– Так ведь похороны, Лидия Петровна. Это он от сочувствия перекрученный.

– Ну ладно, тебе виднее. А я что вижу, то и говорю, не задумываясь, какой с меня спрос? Ладно. Тебе жить. Да и надоела тебе своей болтовней, наверное. Пойду я, Вероничка, устала сильно, спина болит. Уж ты дальше сама, посуды немного осталось… Перемоешь?

– Спасибо, Лидия Петровна. Спасибо вам за все.

– Да не благодари, бог с тобой. И не сердись на старуху, если что не так брякнула.

– Я не сержусь, что вы.

Соседка ушла, Ника осталась одна. Перемыла оставшуюся посуду, убрала в шкаф. Подошла к окну, стала глядеть, как метет по асфальту под фонарем декабрьская поземка. Потом заплакала тихо, обняв себя руками. Холодно на душе… И страшно… И до сознания еще не дошло, что мамы нет. И Антон ушел… Так быстро ушел, будто обрадовался поводу уйти. Еще и Лидия Петровна разбередила душу своими намеками. Ну какое ей дело, кто ушел, когда ушел? Что за болезненное любопытство к чужой жизни? Еще и слезы никак не остановишь, все бегут и бегут по щекам.

Однако плачь не плачь, а дальше жить надо. И силы экономить надо. И деньги тоже. Денег мало совсем осталось, можно сказать, ничего не осталось. И расклеиваться нельзя, надо собраться в кулак и сдать сессию, потом на вечернее отделение перевестись. Жалко, что Антону пришлось уйти… Как ей сейчас нужно, чтобы он был рядом!
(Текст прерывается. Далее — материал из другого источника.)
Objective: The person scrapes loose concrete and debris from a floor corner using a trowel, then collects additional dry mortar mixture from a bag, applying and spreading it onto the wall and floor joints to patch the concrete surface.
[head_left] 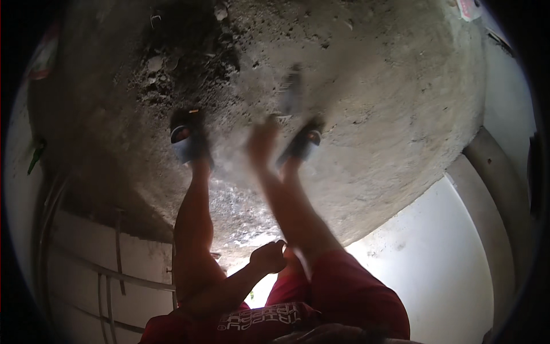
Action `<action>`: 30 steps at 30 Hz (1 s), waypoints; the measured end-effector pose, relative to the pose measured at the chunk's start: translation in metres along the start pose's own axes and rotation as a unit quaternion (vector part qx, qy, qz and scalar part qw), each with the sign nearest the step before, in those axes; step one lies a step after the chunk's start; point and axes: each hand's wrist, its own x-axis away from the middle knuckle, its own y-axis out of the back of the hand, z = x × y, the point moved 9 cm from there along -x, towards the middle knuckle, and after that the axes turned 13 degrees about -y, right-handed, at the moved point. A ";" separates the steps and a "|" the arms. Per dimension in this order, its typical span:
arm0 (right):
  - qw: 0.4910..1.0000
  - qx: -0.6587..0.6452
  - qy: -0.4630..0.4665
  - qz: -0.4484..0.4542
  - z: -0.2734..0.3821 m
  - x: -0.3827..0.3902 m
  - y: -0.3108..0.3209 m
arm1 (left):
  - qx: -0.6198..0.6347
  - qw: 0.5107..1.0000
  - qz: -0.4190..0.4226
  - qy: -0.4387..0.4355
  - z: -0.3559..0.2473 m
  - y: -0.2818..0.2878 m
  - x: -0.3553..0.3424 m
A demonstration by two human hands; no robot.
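My left hand (pixel 268 257) is curled into a fist in front of my lap, its forearm crossing my left thigh. Whatever its fingers may enclose is hidden. My right hand (pixel 263 142) reaches out low between my feet, smeared by motion, so its fingers cannot be read. Just beyond it is a blurred grey, flat, elongated thing (pixel 290 94) with a darker far end. I cannot tell its kind or whether my right hand holds it. Rough grey floor (pixel 366 126) lies under both feet, with dark, crumbly debris (pixel 172 69) ahead of my left foot.
My feet in dark sandals, the left (pixel 186 137) and the right (pixel 303 140), stand either side of my right hand. A green bottle-like object (pixel 37 155) is at far left. Metal bars (pixel 132 280) run along the lower left. A white wall (pixel 441 246) rises at right.
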 end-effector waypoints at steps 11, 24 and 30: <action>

Чтобы подошел сзади, обнял за плечи, тихо прошептал на ухо: я с тобой, я рядом. Я всегда буду с тобой, ты же знаешь.

Может, позвонить ему? Хотя бы по телефону голос услышать?.. И эти самые слова: я всегда буду с тобой…

Трубку взяла Людмила Сергеевна, ответила слегка раздраженно:

– Да бог с тобой, он спит уже! Ты на часы-то смотрела? Ночь на дворе!

– Извините, Людмила Сергеевна.

– А чего хотела-то? Может, срочное что-то?

Ника вздохнула, снова чуть не расплакалась. Действительно, чего она хочет, что у нее за дело? Тем более – срочное? Когда не знаешь, как и чем жить дальше, когда горе не дает сделать лишний глоток воздуха – это срочное дело или нет? Наверное, не срочное… Просто – твое. И не надо ничего объяснять, если так.

Ничего не ответила, просто положила трубку. И опять расплакалась. Плакала, пока стелила постель, пока раздевалась. Под одеялом тоже плакала. Слышала, как завывает за окном декабрьский ветер. Такой же злой, как равнодушный вопрос Людмилы Сергеевны: «А чего хотела-то, может, срочное что?..»

Сессию Ника сдала кое-как, на тройки. Антон и того хуже – завалил два экзамена. Хотя она старалась ему помочь. Но как поможешь на устном экзамене, когда с преподавателем надо сидеть лицом к лицу? Вот если бы письменный был. Взяла бы его задание и решила, а так… Будто виноватой себя чувствовала, что помочь не смогла. Глупо, конечно. Неправильно. Хотя любой человек в горе чувствует себя глупо и неправильно, будто из-за него это горе случилось, и транслирует свое чувство вины куда ни попадя.

Антон, конечно, был рядом, но все время почему-то молчал. Видно, что ему было неловко пребывать в пространстве ее горя. Не знал, как утешить, что сказать. Будто стеснялся прежних эмоциональных порывов, которые были в той любви, еще беззаботной. Однажды она спросила в лоб:

– Антон… Ты меня разлюбил?

Он посмотрел с обидой, разбавленной удивлением:

– Ник… С ума сошла? Как я могу тебя разлюбить? Я всегда буду тебя любить, ты же знаешь.

– Тогда… Может, переедешь ко мне? Будем всегда вместе.

– Да я бы рад, но мать, боюсь, не одобрит. У нее свои понятия на этот счет, домостроевские, и ничего с этим не поделаешь. Я ведь, пока учусь, на ее шее сижу.